Data excerpts:
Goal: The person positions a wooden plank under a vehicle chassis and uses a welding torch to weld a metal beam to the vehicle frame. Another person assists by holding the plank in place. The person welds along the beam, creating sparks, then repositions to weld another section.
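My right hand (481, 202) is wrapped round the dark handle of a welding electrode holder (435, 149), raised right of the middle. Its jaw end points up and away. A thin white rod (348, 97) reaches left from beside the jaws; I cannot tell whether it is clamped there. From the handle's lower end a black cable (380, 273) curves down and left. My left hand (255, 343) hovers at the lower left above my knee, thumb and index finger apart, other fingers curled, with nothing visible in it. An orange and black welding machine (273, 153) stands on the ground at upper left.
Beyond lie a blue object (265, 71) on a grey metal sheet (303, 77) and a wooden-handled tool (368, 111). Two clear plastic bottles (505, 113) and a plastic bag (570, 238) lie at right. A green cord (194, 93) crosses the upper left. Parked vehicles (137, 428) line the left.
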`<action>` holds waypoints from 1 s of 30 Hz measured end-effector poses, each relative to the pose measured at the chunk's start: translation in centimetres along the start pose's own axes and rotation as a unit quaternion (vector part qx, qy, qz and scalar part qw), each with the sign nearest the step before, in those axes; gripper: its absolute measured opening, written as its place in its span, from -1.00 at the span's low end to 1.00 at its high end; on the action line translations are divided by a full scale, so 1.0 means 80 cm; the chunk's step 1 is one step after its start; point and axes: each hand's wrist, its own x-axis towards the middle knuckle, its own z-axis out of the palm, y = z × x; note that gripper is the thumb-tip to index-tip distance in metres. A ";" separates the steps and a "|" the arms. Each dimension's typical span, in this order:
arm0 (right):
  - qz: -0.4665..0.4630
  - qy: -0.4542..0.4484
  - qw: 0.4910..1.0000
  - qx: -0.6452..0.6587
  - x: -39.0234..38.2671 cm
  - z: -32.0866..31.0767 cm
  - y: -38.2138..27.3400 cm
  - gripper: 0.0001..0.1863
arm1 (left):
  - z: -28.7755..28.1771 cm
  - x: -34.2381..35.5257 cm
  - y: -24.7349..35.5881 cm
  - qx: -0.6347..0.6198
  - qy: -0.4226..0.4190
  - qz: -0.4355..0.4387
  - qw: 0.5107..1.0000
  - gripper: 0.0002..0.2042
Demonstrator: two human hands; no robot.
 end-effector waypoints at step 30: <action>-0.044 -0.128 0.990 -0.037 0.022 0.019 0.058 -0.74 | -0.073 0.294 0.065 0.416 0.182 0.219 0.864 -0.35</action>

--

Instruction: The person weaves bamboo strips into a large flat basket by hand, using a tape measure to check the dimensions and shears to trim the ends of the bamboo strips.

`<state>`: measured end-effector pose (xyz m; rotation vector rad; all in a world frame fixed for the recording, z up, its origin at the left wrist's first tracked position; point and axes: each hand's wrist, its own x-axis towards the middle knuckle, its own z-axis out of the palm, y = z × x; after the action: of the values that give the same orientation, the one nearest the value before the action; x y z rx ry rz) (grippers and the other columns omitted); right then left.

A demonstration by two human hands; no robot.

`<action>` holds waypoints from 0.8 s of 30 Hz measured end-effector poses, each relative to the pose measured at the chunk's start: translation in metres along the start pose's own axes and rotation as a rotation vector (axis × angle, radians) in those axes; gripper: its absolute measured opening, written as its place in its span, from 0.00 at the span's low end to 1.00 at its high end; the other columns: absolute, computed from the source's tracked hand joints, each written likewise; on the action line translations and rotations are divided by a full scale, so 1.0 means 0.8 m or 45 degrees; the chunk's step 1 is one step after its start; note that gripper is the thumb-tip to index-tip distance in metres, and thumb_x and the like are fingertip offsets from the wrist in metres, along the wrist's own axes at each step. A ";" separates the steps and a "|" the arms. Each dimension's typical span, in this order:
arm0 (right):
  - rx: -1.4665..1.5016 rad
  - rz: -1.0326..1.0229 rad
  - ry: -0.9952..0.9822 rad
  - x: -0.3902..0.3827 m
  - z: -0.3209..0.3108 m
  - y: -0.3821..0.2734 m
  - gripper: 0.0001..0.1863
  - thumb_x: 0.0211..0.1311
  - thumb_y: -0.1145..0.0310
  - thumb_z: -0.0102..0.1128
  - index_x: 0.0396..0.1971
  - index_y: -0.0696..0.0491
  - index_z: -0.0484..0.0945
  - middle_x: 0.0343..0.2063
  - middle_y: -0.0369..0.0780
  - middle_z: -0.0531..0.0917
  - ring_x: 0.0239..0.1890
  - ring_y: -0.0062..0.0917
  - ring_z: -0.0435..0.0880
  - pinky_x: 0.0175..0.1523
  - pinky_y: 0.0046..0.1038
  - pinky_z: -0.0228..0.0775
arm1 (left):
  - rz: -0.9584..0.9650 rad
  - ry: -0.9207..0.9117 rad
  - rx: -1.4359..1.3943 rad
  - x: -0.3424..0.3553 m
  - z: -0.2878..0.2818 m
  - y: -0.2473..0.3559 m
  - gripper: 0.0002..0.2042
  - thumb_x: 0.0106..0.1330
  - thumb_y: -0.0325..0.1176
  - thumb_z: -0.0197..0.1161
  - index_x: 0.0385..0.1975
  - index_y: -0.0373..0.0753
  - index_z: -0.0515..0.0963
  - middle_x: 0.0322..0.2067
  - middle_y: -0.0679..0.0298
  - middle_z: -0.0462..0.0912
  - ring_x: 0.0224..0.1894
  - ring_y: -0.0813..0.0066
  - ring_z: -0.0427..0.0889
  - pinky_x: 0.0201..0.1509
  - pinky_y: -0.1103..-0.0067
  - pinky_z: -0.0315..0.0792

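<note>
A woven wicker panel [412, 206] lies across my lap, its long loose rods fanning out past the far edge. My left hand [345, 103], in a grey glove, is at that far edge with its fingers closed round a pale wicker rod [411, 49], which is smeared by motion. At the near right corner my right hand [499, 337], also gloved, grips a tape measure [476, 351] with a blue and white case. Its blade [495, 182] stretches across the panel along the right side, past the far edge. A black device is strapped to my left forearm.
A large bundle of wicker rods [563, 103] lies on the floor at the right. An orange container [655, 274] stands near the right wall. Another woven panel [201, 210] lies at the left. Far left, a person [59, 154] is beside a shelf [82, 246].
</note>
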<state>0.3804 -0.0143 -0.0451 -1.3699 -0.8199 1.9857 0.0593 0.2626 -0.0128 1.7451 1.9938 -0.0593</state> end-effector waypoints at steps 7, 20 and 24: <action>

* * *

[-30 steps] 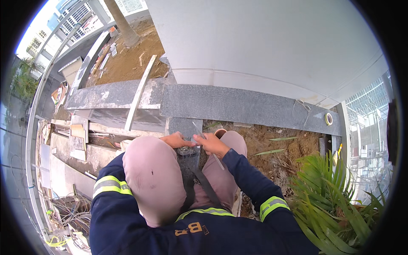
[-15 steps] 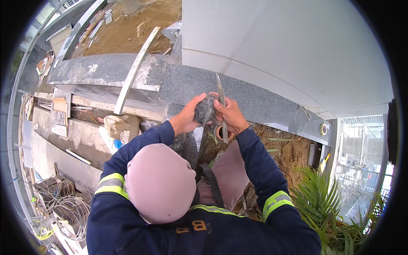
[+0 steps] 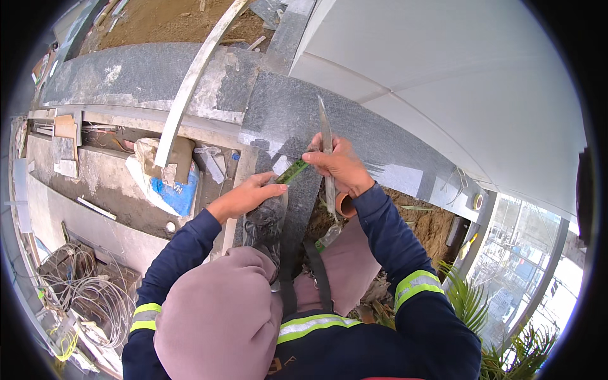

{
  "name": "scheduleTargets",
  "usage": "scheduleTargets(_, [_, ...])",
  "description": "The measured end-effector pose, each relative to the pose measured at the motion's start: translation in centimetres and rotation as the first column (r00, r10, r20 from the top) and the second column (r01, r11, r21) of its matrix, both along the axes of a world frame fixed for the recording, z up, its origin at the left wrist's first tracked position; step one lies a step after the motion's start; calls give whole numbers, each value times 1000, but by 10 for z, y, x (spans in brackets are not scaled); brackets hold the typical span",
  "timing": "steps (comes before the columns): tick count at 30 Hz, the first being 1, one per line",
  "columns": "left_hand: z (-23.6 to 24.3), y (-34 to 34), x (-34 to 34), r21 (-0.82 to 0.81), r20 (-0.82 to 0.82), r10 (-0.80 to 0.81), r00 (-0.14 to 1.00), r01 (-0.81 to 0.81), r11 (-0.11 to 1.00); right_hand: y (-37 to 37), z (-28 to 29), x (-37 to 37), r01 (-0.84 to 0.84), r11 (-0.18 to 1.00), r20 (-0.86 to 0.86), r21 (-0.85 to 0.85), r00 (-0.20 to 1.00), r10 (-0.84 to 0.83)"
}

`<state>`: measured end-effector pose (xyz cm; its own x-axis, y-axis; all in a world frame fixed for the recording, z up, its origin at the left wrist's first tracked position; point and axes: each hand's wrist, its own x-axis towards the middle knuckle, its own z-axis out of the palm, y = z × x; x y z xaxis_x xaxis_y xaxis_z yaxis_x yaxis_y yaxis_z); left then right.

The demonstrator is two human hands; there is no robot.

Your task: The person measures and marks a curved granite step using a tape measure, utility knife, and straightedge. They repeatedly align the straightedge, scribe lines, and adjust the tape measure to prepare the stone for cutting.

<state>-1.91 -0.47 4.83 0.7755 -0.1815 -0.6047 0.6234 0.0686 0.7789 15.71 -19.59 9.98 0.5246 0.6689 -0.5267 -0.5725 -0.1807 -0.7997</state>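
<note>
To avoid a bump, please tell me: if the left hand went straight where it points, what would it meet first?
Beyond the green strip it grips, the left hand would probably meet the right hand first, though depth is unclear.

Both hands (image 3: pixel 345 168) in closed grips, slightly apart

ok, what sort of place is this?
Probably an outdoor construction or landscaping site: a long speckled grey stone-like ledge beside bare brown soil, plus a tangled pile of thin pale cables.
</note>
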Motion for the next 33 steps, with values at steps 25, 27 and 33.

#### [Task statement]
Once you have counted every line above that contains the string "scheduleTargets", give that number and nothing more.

#### [Solution]
2